__Problem to solve__. From the listing below, reproduce exactly the lines starting with the one with "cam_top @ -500" and going on through the one with "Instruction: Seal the", both ends kept. No picture is copied.

Data supplied Block Start

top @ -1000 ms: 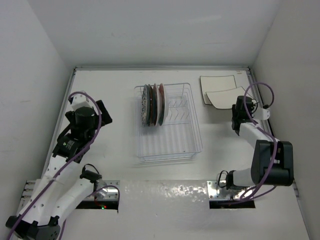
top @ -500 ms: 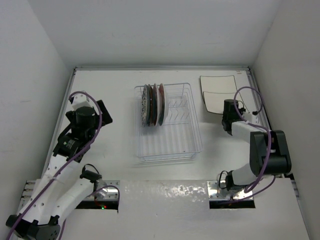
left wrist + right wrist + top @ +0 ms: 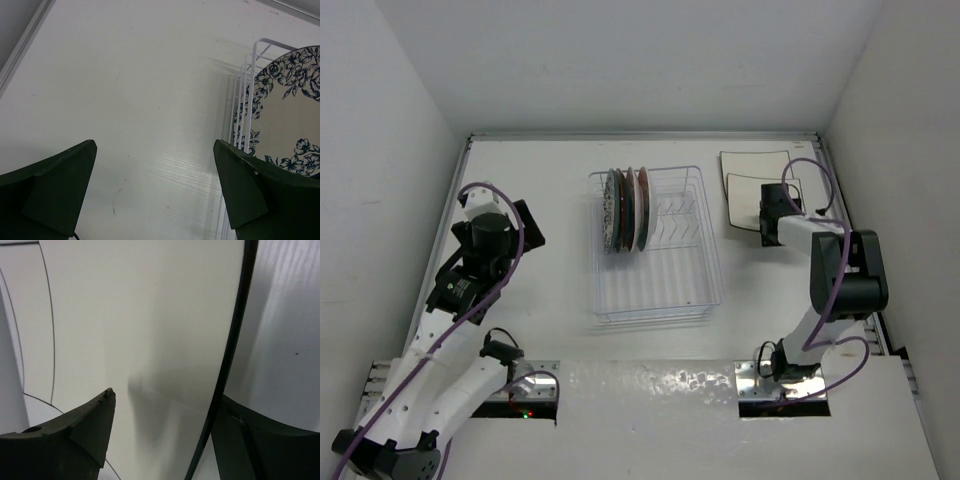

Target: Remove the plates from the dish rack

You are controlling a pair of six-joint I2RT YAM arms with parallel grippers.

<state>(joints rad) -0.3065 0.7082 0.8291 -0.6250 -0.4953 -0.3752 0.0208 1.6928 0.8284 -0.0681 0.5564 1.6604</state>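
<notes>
The dish rack (image 3: 660,270) stands mid-table. Three round plates stand upright at its left end: a white floral one (image 3: 612,212), a dark teal one (image 3: 628,208) and a red-patterned one (image 3: 642,208). A square white plate (image 3: 757,163) lies flat at the back right, and a second one (image 3: 742,200) lies overlapping its near edge. My right gripper (image 3: 766,212) is at that second plate (image 3: 150,315), jaws apart, with the plate's dark edge between the fingers (image 3: 87,427). My left gripper (image 3: 155,185) is open and empty, left of the rack (image 3: 250,85) and facing the floral plate (image 3: 285,115).
The side walls rise close to the table's left and right edges, and the back wall stands just behind the square plates. The rack's right part holds only bare prongs (image 3: 680,215).
The right gripper carried the second square plate back and left, laid it flat against the first, and opened its jaws. The left arm has not moved.
</notes>
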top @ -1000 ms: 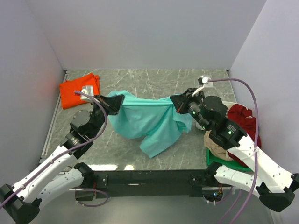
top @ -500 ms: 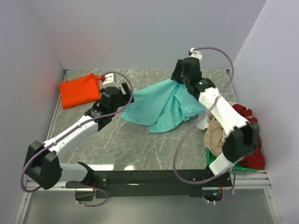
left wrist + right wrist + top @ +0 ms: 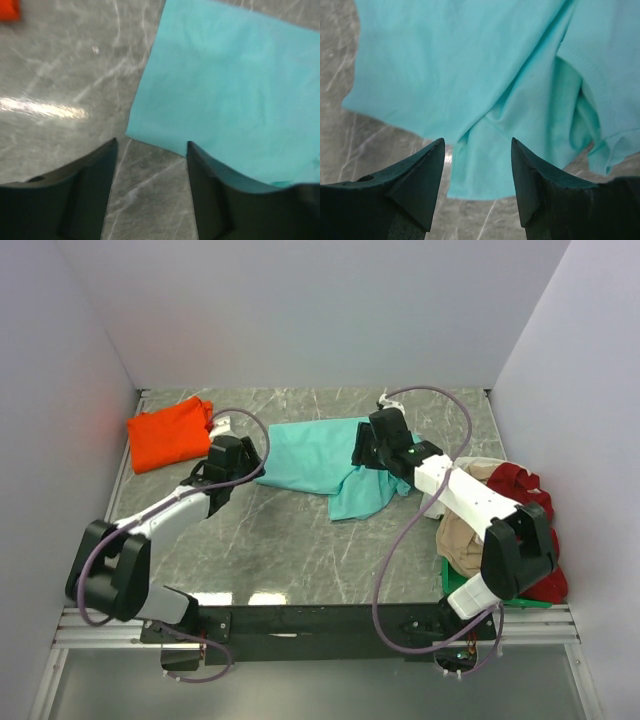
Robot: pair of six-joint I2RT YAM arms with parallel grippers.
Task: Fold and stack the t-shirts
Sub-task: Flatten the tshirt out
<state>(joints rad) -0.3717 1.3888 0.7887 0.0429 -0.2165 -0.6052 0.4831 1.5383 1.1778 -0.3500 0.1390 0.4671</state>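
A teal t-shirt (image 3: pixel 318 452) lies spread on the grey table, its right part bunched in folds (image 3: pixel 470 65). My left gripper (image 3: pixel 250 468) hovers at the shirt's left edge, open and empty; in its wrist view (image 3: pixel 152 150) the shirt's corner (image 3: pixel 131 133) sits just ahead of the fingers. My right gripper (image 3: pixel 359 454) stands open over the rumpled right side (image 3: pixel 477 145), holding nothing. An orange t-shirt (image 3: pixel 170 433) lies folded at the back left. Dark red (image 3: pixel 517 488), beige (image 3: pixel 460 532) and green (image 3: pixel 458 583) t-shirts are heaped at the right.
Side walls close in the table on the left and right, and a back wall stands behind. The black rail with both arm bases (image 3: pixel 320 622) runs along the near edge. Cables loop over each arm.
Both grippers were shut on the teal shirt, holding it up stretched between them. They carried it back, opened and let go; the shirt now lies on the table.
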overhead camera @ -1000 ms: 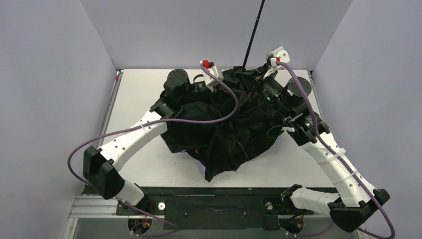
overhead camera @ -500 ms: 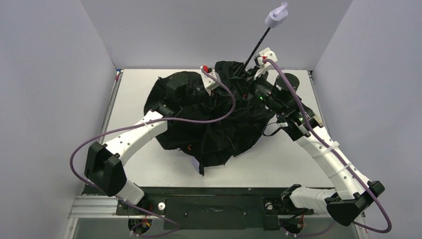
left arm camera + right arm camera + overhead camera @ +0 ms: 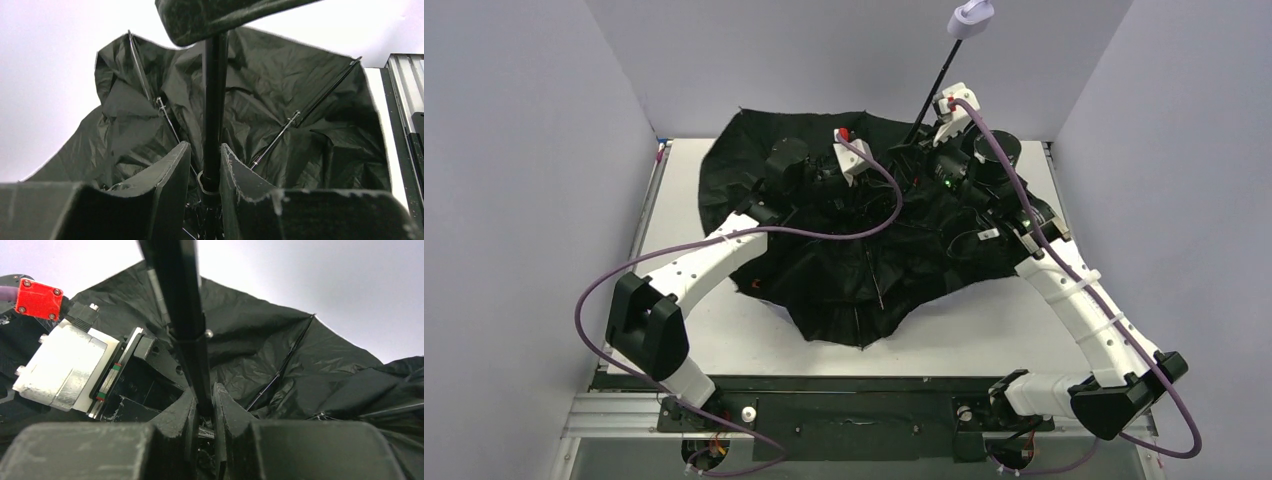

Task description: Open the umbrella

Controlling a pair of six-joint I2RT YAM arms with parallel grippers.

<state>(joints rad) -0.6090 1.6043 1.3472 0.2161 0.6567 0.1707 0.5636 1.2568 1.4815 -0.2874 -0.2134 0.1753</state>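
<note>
White table point(image 3: 984, 320), grey walls point(image 3: 524, 150): left fingers point(image 3: 170, 172) and right fingers point(image 3: 231, 415) grip the umbrella point(image 3: 854, 290) by its shaft point(image 3: 936, 85).

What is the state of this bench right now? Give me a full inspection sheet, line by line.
Surface: white table, mostly covered by fabric.
Job's things: umbrella canopy partly spread on the table, black side up, fabric crumpled, ribs bent; umbrella shaft slants up toward the back wall, lavender handle at its top.
Clutter: nothing seen.
Grippers: left gripper and right gripper, both with jaws closed around the shaft, down near the canopy.
Cables: purple cables loop off each arm; the left arm's lies across the canopy.
Surroundings: plain pale walls on three sides.
</note>
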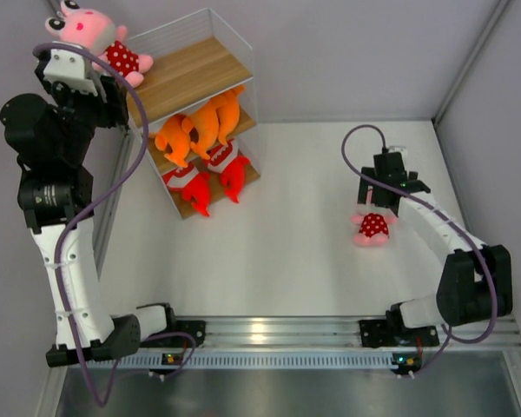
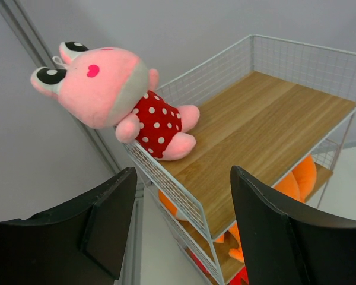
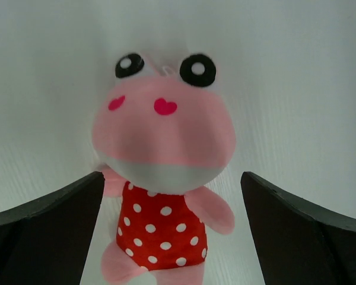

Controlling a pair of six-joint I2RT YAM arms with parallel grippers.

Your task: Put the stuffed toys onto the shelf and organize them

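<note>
Shelf point(image 2: 273, 119) pairs smooth wood-grain boards with thin white wire mesh.

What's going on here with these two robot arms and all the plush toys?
Two arms are sorting plush toys onto a three-tier shelf. The middle tier holds orange sharks and the bottom one red sharks. A pink toy in a polka-dot dress sits at the edge of the top board, with the left gripper open just short of it. The right gripper hangs open over a second pink toy lying on the table, not gripping it.
</note>
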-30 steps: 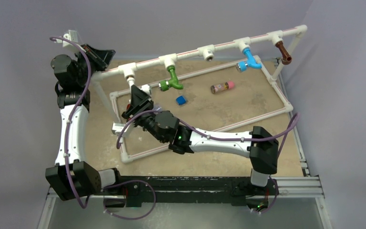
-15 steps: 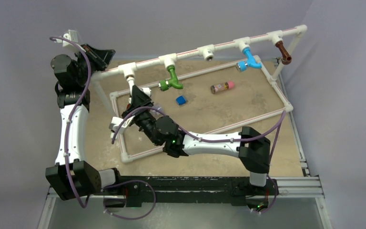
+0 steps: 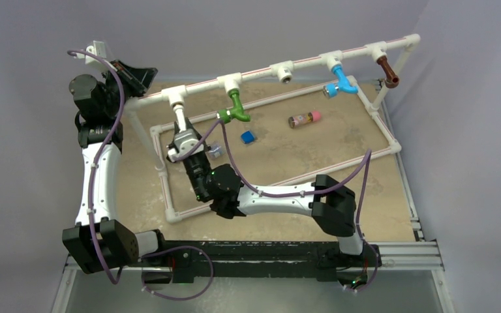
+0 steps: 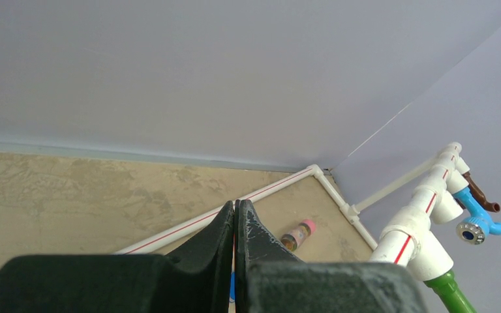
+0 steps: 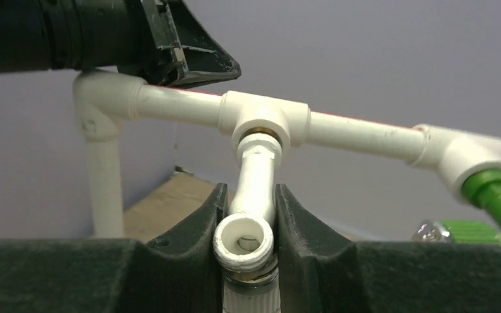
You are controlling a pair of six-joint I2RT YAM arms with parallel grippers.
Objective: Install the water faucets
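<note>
We saw the white faucet (image 5: 254, 176), hanging from the far-left T-fitting (image 5: 264, 117), clamped between the right gripper's (image 5: 248, 202) fingers. Our left gripper (image 4: 235, 218) was pressed shut, empty. A second earlier the right jaws stood wider.

A white pipe frame (image 3: 258, 74) stands on a mottled tan tabletop (image 3: 378, 208). Its raised rail slants from the left up to the far right and carries 5 T-fittings (image 3: 283, 70); the middle 1 shows an open outlet. A thin red stripe runs along the pipes. The frame's base loop (image 3: 383, 124) lies flat on the tabletop. Inside it sits a small blue cube (image 3: 248, 137). To its right and well apart, a short cylinder (image 3: 304, 119) lies on its side, its pink end pointing right. Plain lilac-grey walls (image 3: 248, 26) close in the scene.
</note>
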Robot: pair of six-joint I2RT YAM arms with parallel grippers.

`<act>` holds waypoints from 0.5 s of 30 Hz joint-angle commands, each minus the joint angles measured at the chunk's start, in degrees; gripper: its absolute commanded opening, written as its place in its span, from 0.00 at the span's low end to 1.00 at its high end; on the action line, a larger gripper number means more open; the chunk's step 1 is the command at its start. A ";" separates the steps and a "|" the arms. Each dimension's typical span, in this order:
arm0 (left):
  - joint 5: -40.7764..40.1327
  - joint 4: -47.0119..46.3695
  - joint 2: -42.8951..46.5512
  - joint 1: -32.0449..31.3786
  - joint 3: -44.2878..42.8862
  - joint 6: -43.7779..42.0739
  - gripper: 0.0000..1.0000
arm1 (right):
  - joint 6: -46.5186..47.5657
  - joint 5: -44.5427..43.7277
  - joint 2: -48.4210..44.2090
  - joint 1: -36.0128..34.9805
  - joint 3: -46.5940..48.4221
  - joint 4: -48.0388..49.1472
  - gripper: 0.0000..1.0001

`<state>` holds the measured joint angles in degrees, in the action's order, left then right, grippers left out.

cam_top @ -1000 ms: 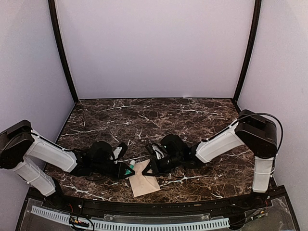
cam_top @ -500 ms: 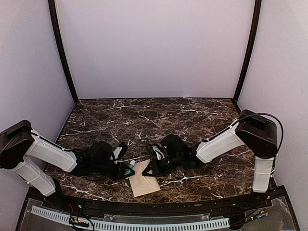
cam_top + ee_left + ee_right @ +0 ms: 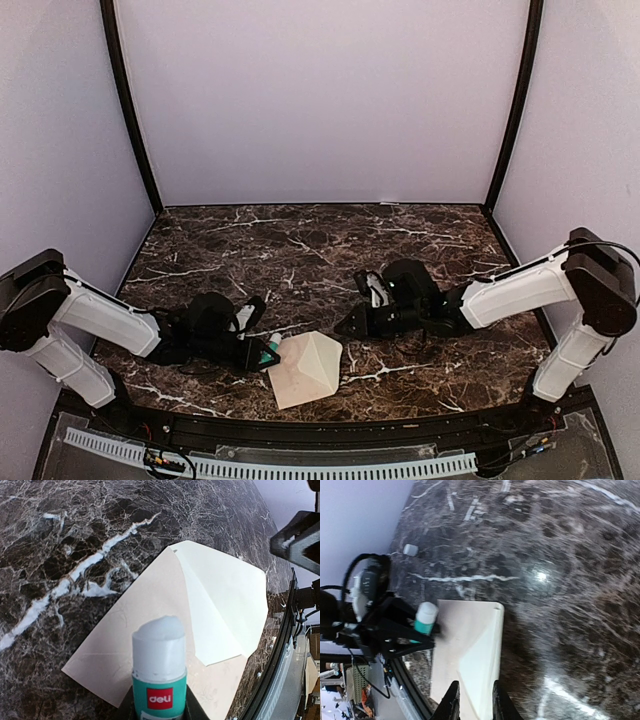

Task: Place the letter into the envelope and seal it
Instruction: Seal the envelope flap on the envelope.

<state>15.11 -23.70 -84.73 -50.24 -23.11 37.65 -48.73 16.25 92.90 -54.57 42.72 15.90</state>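
One glue stick (image 3: 160, 680) pinched in left tool (image 3: 265, 352) — envelope (image 3: 150, 610) under its tip | right tool (image 3: 475, 702) parted, empty, nearby

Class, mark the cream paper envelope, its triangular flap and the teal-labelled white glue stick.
Cream paper envelope (image 3: 135, 630): left wrist view, flat body.
Triangular flap (image 3: 225, 605): left wrist view, flap's middle.
Teal-labelled white glue stick (image 3: 159, 650): left wrist view, white tip.

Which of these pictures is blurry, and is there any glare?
Right wrist view: the marble table is smeared on the right, with a bright glare spot. Left wrist view: crisp, the glue stick looms large before the envelope. Top view: evenly lit, sharp.
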 commanded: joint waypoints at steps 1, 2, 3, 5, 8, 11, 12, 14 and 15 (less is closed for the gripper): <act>-1.17 4.63 0.18 0.19 0.17 -1.09 0.00 | -1.58 -4.59 1.65 1.12 -2.10 -1.83 0.20; -1.15 4.63 0.11 0.15 0.13 -1.09 0.00 | -1.59 -4.59 2.25 1.27 -2.18 -1.73 0.20; -1.14 4.59 0.10 0.15 0.10 -1.13 0.00 | -1.67 -4.41 2.75 1.30 -2.13 -1.48 0.19; -0.99 4.47 -0.03 0.15 0.04 -1.15 0.00 | -1.56 -3.67 4.62 1.31 -1.57 -1.25 0.19; -0.89 4.46 -0.27 0.15 -0.06 -1.18 0.00 | -1.23 -1.39 7.08 1.30 -0.51 0.07 0.18; -0.84 4.52 -0.42 0.16 -0.20 -1.20 0.00 | -0.12 2.23 10.46 0.79 2.30 0.77 0.13; -0.82 4.47 -0.43 0.17 -0.25 -1.18 0.00 | 0.21 2.97 11.54 0.41 3.37 0.67 0.12; -0.87 4.50 -0.45 0.14 -0.24 -1.22 0.00 | 0.92 4.13 13.21 -0.34 5.27 0.67 0.10; -0.87 4.52 -0.42 0.19 -0.25 -1.25 0.00 | 1.02 4.54 13.90 -0.63 6.02 0.85 0.09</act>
<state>15.09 -23.46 -84.73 -50.24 -23.24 37.26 -49.34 17.34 104.07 -53.87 45.39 14.96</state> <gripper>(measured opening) 0.224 0.105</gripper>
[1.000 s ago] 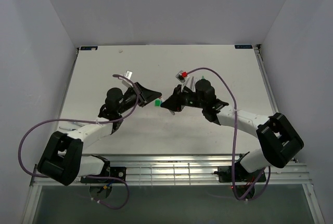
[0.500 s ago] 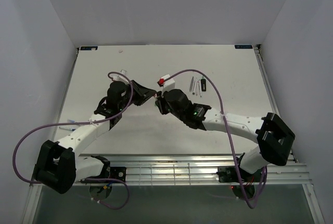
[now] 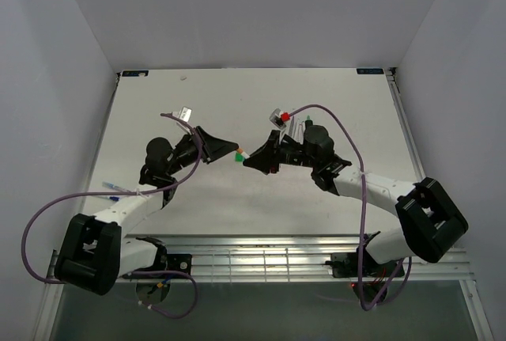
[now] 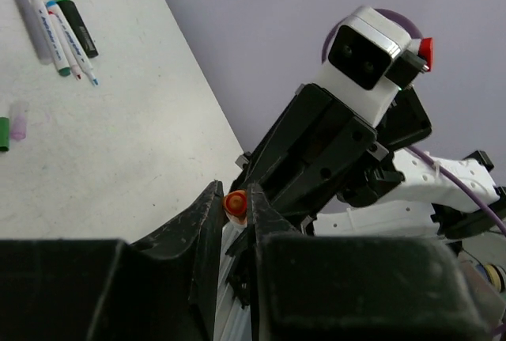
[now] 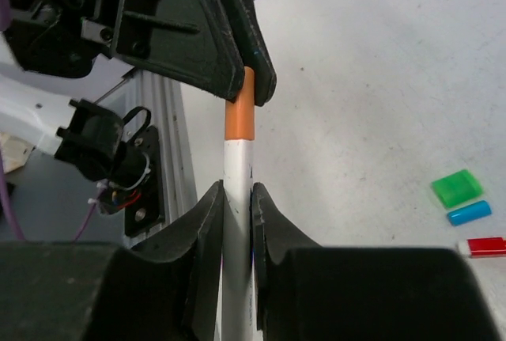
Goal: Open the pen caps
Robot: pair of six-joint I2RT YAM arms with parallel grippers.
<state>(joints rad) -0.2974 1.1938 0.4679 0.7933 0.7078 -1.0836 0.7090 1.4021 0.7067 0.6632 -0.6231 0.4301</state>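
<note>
The white table (image 3: pixel 158 104) fills the middle of the top view. The left arm (image 3: pixel 118 206) reaches up from the lower left and the right arm (image 3: pixel 379 187) from the lower right. Their tips meet just left of the frame's centre, above the tabletop.

The left gripper (image 3: pixel 232 152) is clenched on the orange cap (image 5: pixel 239 115). In the left wrist view the cap's round end shows pinched between the two dark fingers (image 4: pixel 207 222) at lower centre. The right gripper (image 5: pixel 237 198) grasps the white barrel of the pen (image 5: pixel 237 171), with one finger pressed against each side of it. In the right wrist view the pen runs straight up the middle of the frame. The orange cap sits flush on the pen's far end, and the left gripper closes over it from the top.

A row of pens (image 4: pixel 59 24) lies side by side on the table, in the upper left of the left wrist view. One of them is a stubby black marker with a green end.

Three loose caps lie close together on the table at the right edge of the right wrist view. They are a green cap (image 5: pixel 457 187), a blue cap (image 5: pixel 469 213) below it and a red cap (image 5: pixel 482 246) lowest.
</note>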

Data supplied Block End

__Task solution__.
cam_top @ -500 ms: 
cam_top + ee_left + ee_right @ +0 ms: 

Task: Place the letter into the envelope and seal it
Instruction: Seal the envelope flap on the envelope.

That concludes the answer to this exercise.